Forestry and land use projects have come under criticism, because of some early projects that were poorly designed, as well as various uncertainties due to the complexity of issues around these projects. Well designed projects can alleviate much of the uncertainty, particularly if attention is paid to security of land tenure and permanence of the land use change. Moreover, by selling only a proportion, say 80%, of the estimated carbon absorbed or saved, the uncertainties in actual carbon savings and their longevity can be balanced across a portfolio of projects. It is also apparent that other types of projects share similar problems.
It is sometimes difficult to ascertain whether forest protection is additional, in that the rate of deforestation that would have taken place without the carbon credits cannot be known. Estimates of projected deforestation based on past years can provide a baseline, but this rewards countries with a poor record in forest protection, and penalises those who have good forest protection policies in place. Therefore, if the carbon market is to recognise good practice, we are obliged to accept an element of additionality.

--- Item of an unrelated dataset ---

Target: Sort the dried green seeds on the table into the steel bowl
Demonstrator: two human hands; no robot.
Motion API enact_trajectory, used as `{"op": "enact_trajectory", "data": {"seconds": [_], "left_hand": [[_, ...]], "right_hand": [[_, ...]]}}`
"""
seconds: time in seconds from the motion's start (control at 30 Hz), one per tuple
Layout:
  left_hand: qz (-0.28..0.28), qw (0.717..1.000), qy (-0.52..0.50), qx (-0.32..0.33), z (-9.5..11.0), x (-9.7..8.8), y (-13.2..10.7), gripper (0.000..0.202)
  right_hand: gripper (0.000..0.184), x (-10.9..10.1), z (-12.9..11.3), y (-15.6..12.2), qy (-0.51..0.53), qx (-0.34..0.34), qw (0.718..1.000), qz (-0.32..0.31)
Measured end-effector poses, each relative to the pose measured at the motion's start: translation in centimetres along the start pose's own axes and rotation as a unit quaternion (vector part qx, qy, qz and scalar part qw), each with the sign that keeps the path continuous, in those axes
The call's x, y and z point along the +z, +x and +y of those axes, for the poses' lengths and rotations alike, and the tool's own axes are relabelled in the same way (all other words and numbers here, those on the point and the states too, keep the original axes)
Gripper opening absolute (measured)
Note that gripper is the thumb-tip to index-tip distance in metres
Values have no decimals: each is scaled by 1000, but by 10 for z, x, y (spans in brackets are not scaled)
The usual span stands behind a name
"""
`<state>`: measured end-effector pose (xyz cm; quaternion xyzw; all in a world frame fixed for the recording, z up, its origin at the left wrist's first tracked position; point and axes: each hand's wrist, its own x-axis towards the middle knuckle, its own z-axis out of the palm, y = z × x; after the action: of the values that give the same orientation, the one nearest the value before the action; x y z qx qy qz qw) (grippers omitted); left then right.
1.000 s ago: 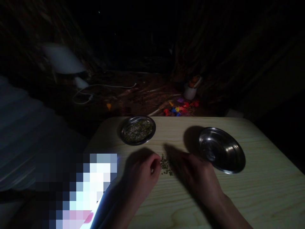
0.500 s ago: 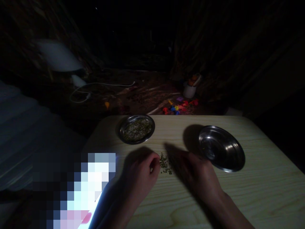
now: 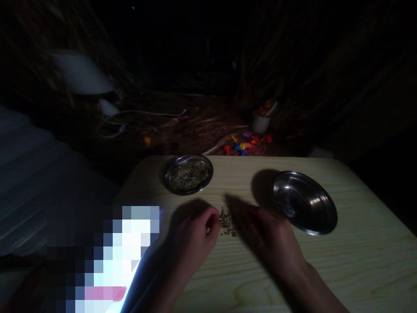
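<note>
Here the seed pile lies on the tabletop between the hands. The left hand sits loosely curled just beside it, and the right hand is spread flat at its other side.

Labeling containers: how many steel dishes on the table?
2. The grain-filled dish sits beyond the left hand; the shiny dish lies beside the right hand. Dark surroundings may hide more.

Darkness fills the upper frame. Light falls only on the pale wooden table below; a white cable crosses the dim floor behind.
</note>
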<state>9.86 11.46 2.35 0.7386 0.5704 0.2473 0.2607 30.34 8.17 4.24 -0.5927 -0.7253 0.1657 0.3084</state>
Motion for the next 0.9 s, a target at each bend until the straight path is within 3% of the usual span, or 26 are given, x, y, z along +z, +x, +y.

Most carbon offset money goes into projects to reduce energy consumption, or to produce renewable energy. In principle, none of these are free from an element of additionality. As energy reduction measures provide financial benefits to the energy consumer, it makes good business sense to introduce energy conservation measures, without the added bonus of carbon credits. In the long term, supply of oil and gas will reduce to a point where they will become prohibitively expensive to use, as the 'Peak Oil' makes very clear. It is therefore strategically as well as environmentally prudent to invest in non-fossil fuel energy supplies.
Other projects to directly reduce emissions of greenhouse gases from industry do not bear up well to scrutiny. The largest share of CDM credits (30 per cent) has been generated by the destruction of HFC-23. This potent greenhouse gas with a GWP of 12,000, is created by the manufacture of refrigerant gases. Emissions reductions of the gas generates 12,000 CER units for each tonne of HFC-23 'saved'. A study in the February 2007 article of Nature showed that the value of these credits at current carbon prices was €4.7 billion. Not only was this twice the value of the refrigerant gases themselves, but it was also estimated that the cost of implementing the necessary technology to capture and destroy the HFC-23 was less than €100 million. So something in the region of €4.6 billion was generated in profit for the owners of the plants and the project brokers. Meanwhile, pollution at a local level has dramatically increased, causing severe environmental and health effects.